Vorher habe ic anstatt thread.join(), thread.stop() probiert, aber das hat auch eine Exception ausgeworfen?
Woran liegt das denn? Ich muss doch in der run() Methode nicht extra irgendetwas zusätzliches einfügen um die join()-Methode auszuführen, wie bei interrupt(). Ich bin irgendwie am verzweifeln, weil ich den Thread einfach nicht stoppen kann oder auf ihn warten kann ohne die interrupted-methode...


----------



## Beni (25. Mrz 2005)

Thread.stop solltest du nicht einsetzen, da gibts einen riesigen Artikel in der API, was alles daran schlecht ist.

Wo genau tritt dieser Fehler auf? Doch nicht etwa bei Zeile 10: "thread.start"? Denn ein Thread lässt sich _nur einmal_ starten, danach ist er "verbraucht".


----------



## Guest (25. Mrz 2005)

Ja, tatsächlich in der 10. Zeile?
Der lässt sich wirklich nur ein mal starten?!
Dann muss ich ja jedes mal das gleich Thread Objekt nochmal erzeugen.
Das stand in meinem Buch gar nicht drin, das es nur einmal funktioniert. Ich denke, jetzt weiß ich woran es liegt, vielen Dank! (PS: und es gibt auch wirklich keine möglichkeit ihn nochmal zu starten?)


----------



## Beni (25. Mrz 2005)

Zitat aus der API:


> It is never legal to start a thread more than once. In particular, a thread may not be restarted once it has completed execution.
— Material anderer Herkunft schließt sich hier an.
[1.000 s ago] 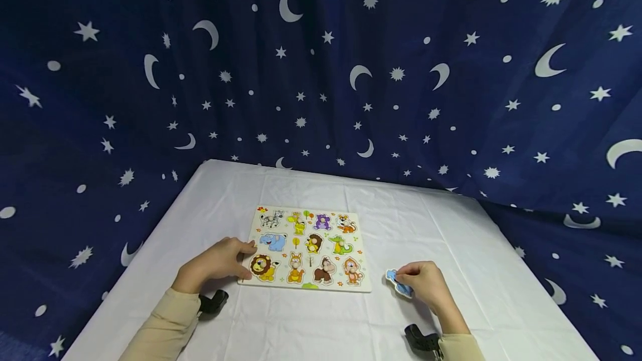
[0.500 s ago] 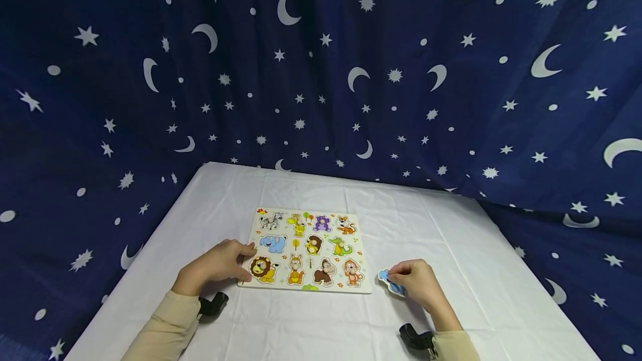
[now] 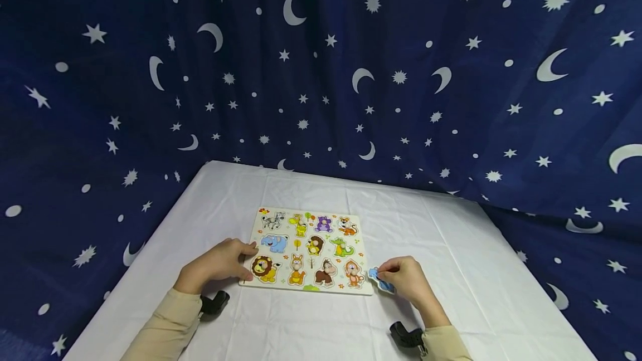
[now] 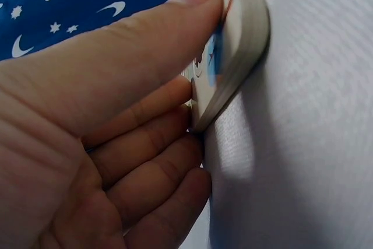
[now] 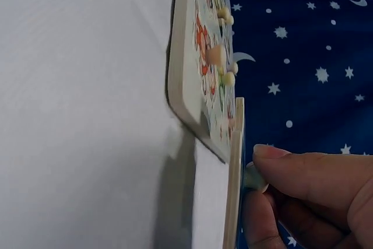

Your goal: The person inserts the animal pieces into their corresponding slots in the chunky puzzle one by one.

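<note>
A flat wooden puzzle board [image 3: 311,278] with animal pictures, many with small knobs, lies on the table. My left hand [image 3: 220,263] is at its left edge: the thumb rests on the top face near the front corner, and the other fingers lie loosely against the edge. My right hand [image 3: 407,280] pinches the knob of a blue animal puzzle piece [image 3: 383,283] between thumb and fingers. In the right wrist view this puzzle piece [image 5: 234,202] is tilted up off the table, close to the board's front right corner. Fingers partly hide its picture.
A white cloth covers the table [image 3: 311,327]. Behind and at both sides hangs a dark blue curtain [image 3: 321,32] with moons and stars. Black wrist devices sit on the left wrist [image 3: 214,303] and right wrist [image 3: 407,336].
My right hand has moved left with the blue puzzle piece, from well off the board's right side to right beside its front right corner. My left hand has stayed at the board's edge.
</note>
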The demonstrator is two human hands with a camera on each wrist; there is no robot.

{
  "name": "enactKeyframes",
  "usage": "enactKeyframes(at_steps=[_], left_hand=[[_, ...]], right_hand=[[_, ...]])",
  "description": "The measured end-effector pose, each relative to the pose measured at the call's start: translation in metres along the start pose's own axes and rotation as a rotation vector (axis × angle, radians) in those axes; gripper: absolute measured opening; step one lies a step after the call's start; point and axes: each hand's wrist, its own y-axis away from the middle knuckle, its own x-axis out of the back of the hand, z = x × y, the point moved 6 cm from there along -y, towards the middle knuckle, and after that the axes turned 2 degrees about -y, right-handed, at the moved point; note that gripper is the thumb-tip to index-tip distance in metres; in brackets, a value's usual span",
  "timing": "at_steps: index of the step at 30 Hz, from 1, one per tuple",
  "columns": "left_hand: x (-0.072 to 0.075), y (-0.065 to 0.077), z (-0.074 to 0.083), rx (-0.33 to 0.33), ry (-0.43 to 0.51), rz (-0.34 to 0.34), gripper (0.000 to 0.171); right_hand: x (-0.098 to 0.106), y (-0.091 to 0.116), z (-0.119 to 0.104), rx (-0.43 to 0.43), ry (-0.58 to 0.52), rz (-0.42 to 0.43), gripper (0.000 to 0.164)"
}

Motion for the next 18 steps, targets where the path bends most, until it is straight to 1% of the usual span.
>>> enactKeyframes(at_steps=[11, 18], left_hand=[[-0.001, -0.001, -0.001, -0.02, -0.016, -0.002, 0.06], [-0.001, -0.001, -0.003, -0.004, -0.012, -0.006, 0.06]], right_hand=[[-0.01, -0.004, -0.008, 0.016, -0.009, -0.007, 0.008], [-0.015, -0.006, -0.016, 0.03, -0.022, -0.007, 0.006]])
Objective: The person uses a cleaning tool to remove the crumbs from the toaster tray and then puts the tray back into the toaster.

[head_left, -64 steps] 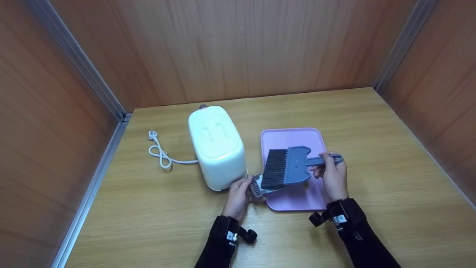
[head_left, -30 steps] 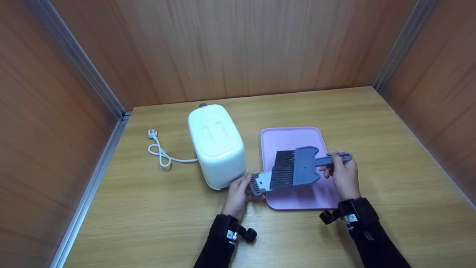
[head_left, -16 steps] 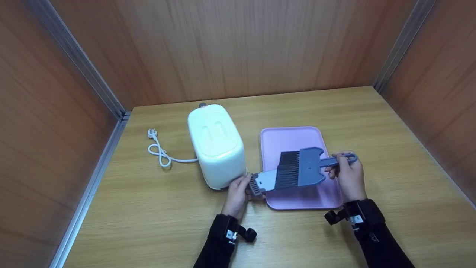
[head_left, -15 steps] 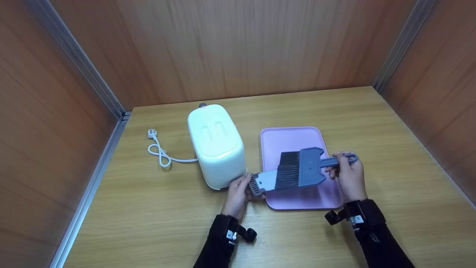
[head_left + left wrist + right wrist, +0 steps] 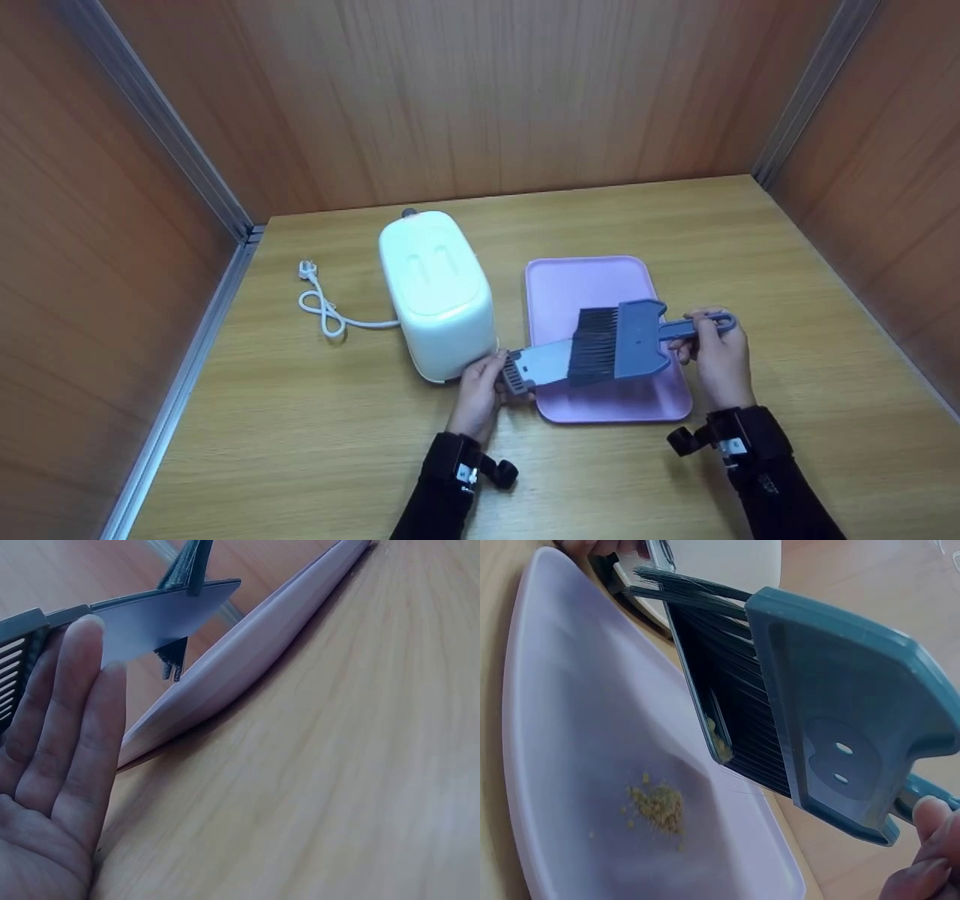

Somit: nein, es ist kein Neustart möglich.


----------



## Guest (25. Mrz 2005)

Aber mal eine Frage. 
Wenn der Button ausgeführt wird, prüfe ich ja, ob der Thread noch läuft. Sollte er das, dann mache ich einen neuen Thread(also starte ich ihn nochmal(ist ja der gleiche)). Aber wie kann ich prüfen was läuft, wenn ich es vorher nicht definiert hab? Die Definition kann ja erst kommen, nachdem ich geprüft habe, ob dieser thread noch läuft.
Muss ich mir einen Algorythmus ausdenken, oder gibts da ne Lösung?


----------